DATA SUPPLIED
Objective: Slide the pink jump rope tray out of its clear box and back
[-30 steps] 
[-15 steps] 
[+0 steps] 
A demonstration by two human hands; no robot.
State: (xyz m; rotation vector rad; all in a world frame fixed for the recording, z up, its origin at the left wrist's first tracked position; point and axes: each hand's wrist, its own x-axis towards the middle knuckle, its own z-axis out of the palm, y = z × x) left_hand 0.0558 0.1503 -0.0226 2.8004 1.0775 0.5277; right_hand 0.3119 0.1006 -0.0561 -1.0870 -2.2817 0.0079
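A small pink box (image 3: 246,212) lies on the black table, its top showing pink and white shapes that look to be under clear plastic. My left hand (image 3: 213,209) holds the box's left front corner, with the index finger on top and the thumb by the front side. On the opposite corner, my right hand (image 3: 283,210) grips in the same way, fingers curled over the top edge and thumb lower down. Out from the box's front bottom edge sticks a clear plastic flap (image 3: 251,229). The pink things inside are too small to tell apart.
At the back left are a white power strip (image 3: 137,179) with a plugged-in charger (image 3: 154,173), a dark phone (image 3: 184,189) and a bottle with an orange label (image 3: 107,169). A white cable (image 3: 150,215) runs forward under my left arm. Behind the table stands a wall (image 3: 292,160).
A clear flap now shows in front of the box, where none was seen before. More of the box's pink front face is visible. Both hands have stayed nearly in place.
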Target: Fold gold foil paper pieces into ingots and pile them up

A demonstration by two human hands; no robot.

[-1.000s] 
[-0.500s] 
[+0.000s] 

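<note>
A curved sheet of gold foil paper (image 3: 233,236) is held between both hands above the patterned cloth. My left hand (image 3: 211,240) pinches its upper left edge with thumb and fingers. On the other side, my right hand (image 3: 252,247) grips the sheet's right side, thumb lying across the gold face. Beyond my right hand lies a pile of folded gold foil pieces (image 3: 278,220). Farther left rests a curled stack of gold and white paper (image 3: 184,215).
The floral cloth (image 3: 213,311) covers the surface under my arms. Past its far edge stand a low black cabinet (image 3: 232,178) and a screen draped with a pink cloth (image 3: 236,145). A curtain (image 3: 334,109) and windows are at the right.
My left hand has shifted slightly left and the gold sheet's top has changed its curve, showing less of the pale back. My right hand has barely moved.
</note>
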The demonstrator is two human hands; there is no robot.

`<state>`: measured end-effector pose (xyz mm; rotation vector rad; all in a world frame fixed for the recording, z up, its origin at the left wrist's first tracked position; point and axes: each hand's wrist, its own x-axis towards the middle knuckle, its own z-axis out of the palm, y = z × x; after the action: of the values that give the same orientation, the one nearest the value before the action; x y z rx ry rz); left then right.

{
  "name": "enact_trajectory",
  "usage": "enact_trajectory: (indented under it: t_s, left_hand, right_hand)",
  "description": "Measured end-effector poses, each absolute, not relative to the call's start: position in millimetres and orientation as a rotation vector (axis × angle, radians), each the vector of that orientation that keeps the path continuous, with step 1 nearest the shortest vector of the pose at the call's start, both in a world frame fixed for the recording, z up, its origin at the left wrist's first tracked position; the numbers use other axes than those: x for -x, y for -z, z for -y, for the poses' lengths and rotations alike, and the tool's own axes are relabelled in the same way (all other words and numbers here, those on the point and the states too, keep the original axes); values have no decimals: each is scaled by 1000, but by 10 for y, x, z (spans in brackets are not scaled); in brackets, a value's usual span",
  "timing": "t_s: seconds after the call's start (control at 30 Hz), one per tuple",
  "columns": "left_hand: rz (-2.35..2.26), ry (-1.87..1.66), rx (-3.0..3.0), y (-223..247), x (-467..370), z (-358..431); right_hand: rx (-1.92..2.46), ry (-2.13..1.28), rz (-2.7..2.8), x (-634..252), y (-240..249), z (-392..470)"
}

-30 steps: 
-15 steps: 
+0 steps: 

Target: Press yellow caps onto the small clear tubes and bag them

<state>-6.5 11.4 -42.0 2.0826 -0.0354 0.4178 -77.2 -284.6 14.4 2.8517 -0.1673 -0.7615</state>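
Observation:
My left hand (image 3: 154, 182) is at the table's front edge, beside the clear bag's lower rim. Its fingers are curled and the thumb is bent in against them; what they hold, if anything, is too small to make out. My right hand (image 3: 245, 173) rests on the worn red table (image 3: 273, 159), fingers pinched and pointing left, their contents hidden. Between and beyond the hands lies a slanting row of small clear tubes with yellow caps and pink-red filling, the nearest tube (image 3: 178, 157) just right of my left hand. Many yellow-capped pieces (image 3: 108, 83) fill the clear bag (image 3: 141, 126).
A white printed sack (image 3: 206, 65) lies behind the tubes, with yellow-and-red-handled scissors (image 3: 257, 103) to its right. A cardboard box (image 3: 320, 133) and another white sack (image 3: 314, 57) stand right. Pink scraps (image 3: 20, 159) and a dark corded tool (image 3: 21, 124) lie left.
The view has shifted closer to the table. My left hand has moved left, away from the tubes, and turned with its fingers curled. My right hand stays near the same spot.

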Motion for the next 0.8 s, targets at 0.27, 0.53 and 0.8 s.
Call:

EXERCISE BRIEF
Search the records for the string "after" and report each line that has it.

REPLY TO THE EXERCISE
`<state>`: measured end-effector pose (xyz mm; rotation vector rad; all in a world frame fixed for the recording, z up, its origin at the left wrist's first tracked position; point and axes: each hand's wrist, its own x-axis towards the middle knuckle, its own z-axis out of the palm, y = z × x; after the action: of the values that give the same orientation, the one nearest the value before the action; x y z rx ry rz); left then right.
  "timing": "t_s: seconds after the call's start (control at 30 Hz), one per tuple",

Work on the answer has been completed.